● **DESCRIPTION OF THE TASK**
Look through the lines below, find those with the word "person", and copy them.

● ● ● ●

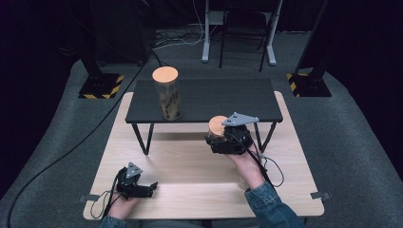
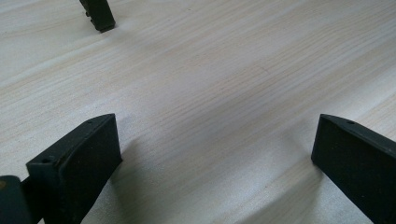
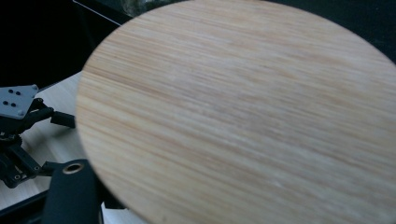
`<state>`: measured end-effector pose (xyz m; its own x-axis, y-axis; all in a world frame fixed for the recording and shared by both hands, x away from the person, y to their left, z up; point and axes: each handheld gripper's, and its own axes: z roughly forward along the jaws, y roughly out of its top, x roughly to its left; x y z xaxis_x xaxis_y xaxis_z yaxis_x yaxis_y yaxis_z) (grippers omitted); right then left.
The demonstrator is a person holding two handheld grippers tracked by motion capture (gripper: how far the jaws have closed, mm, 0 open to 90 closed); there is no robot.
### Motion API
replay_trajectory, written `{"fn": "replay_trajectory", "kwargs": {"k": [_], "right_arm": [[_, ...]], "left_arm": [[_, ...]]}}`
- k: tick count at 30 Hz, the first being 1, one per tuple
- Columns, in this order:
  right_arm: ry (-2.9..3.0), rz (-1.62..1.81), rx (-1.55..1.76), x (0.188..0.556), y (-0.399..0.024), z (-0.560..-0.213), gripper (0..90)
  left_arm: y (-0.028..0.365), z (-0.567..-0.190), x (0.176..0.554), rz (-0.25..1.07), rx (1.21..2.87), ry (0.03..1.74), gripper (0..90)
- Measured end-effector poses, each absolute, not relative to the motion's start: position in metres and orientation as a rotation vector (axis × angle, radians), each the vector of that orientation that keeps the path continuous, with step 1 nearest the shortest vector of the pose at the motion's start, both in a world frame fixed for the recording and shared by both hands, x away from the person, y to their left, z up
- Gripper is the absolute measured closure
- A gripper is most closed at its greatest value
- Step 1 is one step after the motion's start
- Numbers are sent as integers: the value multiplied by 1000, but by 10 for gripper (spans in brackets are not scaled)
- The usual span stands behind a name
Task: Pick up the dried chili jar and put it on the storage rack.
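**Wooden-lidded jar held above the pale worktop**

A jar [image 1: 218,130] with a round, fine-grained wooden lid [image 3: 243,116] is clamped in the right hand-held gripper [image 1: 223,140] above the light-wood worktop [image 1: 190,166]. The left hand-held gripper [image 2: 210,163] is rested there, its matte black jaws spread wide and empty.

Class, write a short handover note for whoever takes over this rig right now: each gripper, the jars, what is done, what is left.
Right gripper: shut on the small wooden-lidded jar, held above the light table just in front of the dark shelf.
Left gripper: open, holding nothing, low over the light table near its front edge.
Tall jar: standing on the shelf's left part.
Done: small jar gripped.
Left: probably setting it on the shelf.
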<state>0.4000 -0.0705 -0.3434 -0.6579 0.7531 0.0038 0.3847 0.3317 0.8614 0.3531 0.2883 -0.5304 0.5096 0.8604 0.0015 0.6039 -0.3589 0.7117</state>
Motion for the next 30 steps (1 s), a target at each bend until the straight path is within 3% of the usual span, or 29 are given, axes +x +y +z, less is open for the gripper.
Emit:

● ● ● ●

● **REPLY TO THE EXERCISE**
`<state>`: measured end-effector pose (xyz m; its own x-axis, y-axis; all in a world frame fixed for the recording and shared by both hands, x away from the person, y to their left, z up; point and axes: each handheld gripper's, and its own axes: z roughly forward along the jaws, y roughly out of its top, x roughly to its left; x y z xaxis_x xaxis_y xaxis_z yaxis_x yaxis_y yaxis_z) (grippers omitted); right then left.
The demonstrator is a person holding two handheld grippers tracked by motion capture (gripper: how far the jaws have closed, mm, 0 open to 90 closed); there is no robot.
- Measured end-effector poses, each absolute, not relative to the motion's start: position in metres and orientation as a rotation vector (axis × angle, radians), each the vector of that orientation that keeps the path continuous, with step 1 nearest the shortest vector of the pose at the motion's start, both in a world frame fixed for the recording and shared by both hands, x away from the person, y to their left, z up

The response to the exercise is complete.